> **Task brief**:
The pictures in the listing below are to be skipped, while the lines between the line holding "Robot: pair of" and the line holding "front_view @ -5", inclusive, are to be output exactly.

> **Data block**:
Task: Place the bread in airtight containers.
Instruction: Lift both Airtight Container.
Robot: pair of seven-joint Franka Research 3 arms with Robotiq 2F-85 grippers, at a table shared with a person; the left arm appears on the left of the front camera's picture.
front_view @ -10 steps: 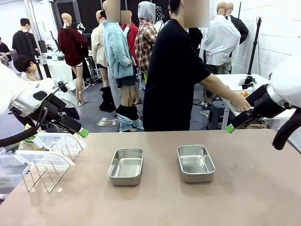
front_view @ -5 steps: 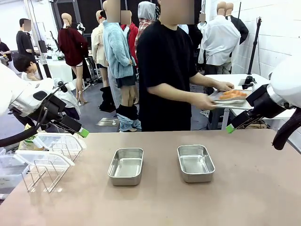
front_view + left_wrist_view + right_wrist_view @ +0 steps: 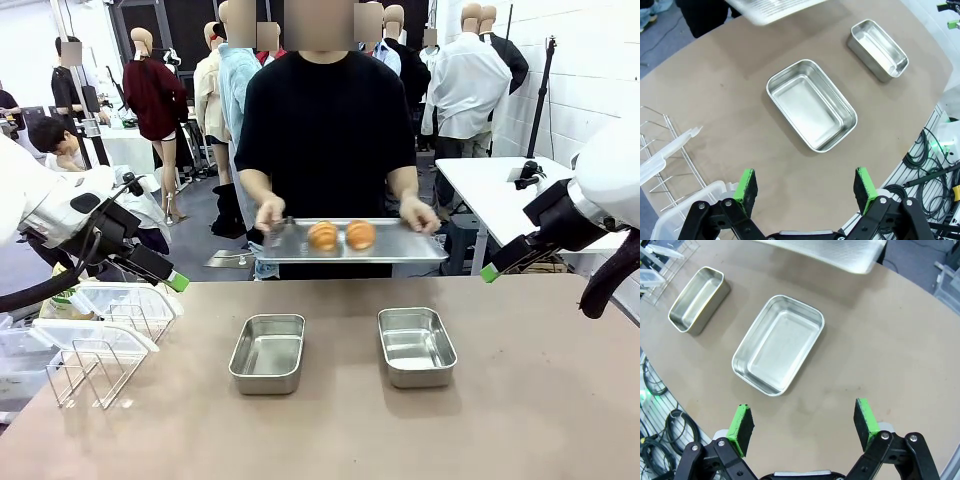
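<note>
Left of frame in the front view, your left gripper (image 3: 806,182) hangs wide open and empty over the table (image 3: 500,420), above the rack (image 3: 95,370). In its wrist view, the left tin (image 3: 268,352) lies just ahead of the fingers (image 3: 747,182), apart from them. At upper centre, a person holds a tray (image 3: 420,252) with two rolls (image 3: 323,236) on top. The wrist views catch the tray's underside. The right tin (image 3: 416,345) lies ahead of your right gripper (image 3: 802,422), which is also wide open and holding nothing.

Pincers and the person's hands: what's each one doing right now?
Left pincer: open, empty.
Right pincer: open, empty.
Person's hands: holding the steel tray with two rolls.
</note>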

> **Expected output**:
Robot: pair of seven-joint Franka Research 3 arms with Robotiq 2F-85 grippers, at a table shared with a person; the left arm appears on the left of the front camera's picture.
front_view @ -10 steps: 
front_view @ -5 steps: 

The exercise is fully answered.